• _YOUR GOAL_
Your answer should consist of the listing, repeated exactly.

• _PROVIDED RECORDS_
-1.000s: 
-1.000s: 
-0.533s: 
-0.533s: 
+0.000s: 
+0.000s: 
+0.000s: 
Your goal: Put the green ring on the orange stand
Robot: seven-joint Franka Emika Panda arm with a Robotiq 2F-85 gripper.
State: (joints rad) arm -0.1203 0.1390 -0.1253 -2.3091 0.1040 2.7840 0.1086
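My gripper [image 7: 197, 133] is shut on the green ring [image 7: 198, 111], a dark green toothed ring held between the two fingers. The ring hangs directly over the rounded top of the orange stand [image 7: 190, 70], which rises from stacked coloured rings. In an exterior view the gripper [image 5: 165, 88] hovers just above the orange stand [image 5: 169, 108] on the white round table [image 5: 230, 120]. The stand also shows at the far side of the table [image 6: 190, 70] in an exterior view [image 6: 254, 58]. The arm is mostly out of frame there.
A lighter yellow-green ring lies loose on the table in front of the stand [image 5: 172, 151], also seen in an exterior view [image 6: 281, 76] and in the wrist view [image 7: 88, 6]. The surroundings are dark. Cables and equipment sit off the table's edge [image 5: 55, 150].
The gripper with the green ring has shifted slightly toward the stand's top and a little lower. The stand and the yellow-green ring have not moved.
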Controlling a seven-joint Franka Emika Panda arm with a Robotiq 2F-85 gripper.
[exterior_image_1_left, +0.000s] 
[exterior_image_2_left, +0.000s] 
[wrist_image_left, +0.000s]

• _WRITTEN SOLUTION_
-1.000s: 
-1.000s: 
-0.533s: 
-0.533s: 
+0.000s: 
+0.000s: 
+0.000s: 
Your goal: Put the green ring on the orange stand
Robot: seven-joint Franka Emika Panda arm with a Robotiq 2F-85 gripper.
State: (joints rad) arm -0.1203 0.1390 -0.1253 -2.3091 0.1040 2.7840 0.1086
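My gripper [image 7: 197, 133] is shut on the green ring [image 7: 198, 111], a dark green toothed ring held between the two fingers. The ring hangs directly over the rounded top of the orange stand [image 7: 190, 70], which rises from stacked coloured rings. In an exterior view the gripper [image 5: 165, 88] hovers just above the orange stand [image 5: 169, 108] on the white round table [image 5: 230, 120]. The stand also shows at the far side of the table [image 6: 190, 70] in an exterior view [image 6: 254, 58]. The arm is mostly out of frame there.
A lighter yellow-green ring lies loose on the table in front of the stand [image 5: 172, 151], also seen in an exterior view [image 6: 281, 76] and in the wrist view [image 7: 88, 6]. The surroundings are dark. Cables and equipment sit off the table's edge [image 5: 55, 150].
The gripper with the green ring has shifted slightly toward the stand's top and a little lower. The stand and the yellow-green ring have not moved.
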Controlling a seven-joint Franka Emika Panda arm with a Robotiq 2F-85 gripper.
[exterior_image_1_left, +0.000s] 
[exterior_image_2_left, +0.000s] 
[wrist_image_left, +0.000s]

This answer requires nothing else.